:: ACTIVITY ::
In the data below, work out how many lines include the string "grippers". Only the number should be given.

[COLLECTED DATA Boundary: Start]

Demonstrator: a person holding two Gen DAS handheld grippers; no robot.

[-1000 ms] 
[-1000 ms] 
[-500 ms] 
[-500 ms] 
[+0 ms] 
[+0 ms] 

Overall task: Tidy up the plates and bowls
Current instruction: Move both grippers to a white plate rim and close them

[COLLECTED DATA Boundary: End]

:: ANSWER SPACE ::
2